Make sure you don't drive too much either. The odometer cannot have more than 4000 miles on it.
If you do bring it back you may have problem getting your trade-in back.
"They would get their money back if it was a full-on trade in or if they owned it outright," said Thorson Motors president Tom George. "But if there was a payoff on it then they are out their trade."
Also, GM won't refund the title, registration and other fees. And if you purchased any accessories through the dealership like fancy wheels, stripes, or other add-ons, there will be no refund for those either.
Now there is one other choice that some dealers may not mention to you.
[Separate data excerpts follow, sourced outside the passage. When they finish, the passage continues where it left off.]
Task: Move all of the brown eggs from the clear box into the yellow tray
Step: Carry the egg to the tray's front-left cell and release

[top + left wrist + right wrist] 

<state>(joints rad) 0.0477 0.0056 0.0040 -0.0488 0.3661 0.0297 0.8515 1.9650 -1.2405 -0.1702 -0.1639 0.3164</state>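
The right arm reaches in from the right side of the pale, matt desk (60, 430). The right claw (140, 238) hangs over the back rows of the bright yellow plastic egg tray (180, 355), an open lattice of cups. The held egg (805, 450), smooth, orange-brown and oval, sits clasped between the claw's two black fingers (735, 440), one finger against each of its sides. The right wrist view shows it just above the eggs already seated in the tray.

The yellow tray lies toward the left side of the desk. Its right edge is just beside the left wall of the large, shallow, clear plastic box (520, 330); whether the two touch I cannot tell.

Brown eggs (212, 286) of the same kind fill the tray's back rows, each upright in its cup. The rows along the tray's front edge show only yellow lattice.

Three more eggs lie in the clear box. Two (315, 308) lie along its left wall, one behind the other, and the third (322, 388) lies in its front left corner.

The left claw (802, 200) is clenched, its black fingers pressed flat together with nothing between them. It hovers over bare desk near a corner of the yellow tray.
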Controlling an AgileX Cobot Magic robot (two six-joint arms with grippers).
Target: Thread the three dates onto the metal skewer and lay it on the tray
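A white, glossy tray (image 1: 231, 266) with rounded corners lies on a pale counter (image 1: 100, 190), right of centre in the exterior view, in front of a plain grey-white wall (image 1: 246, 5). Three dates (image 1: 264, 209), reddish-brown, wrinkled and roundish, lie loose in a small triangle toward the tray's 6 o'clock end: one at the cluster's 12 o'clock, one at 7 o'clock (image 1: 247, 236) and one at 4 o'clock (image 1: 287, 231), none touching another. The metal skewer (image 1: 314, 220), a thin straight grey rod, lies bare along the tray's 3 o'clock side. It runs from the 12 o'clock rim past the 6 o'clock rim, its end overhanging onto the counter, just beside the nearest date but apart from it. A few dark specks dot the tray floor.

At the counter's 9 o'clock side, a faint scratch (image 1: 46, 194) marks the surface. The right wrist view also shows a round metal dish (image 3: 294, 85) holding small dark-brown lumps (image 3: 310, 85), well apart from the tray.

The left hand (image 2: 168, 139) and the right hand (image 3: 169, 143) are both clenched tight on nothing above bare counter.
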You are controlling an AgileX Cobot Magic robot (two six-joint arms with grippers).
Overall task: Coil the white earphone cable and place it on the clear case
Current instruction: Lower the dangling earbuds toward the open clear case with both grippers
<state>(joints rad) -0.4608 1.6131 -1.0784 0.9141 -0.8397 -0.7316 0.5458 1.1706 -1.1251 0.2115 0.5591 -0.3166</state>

If you turn down the guarantee you can get a $500 rebate towards the purchase of a new vehicle instead, which might be a better deal for you.
"At this point everybody is taking the $500 rebate that is in lieu of the 60 day guarantee," said George.
"I would go with the $500 rebate," said McDonald.
A couple of other things to remember, only one return is allowed per household. Leased vehicles do not qualify. The program ends on November 30.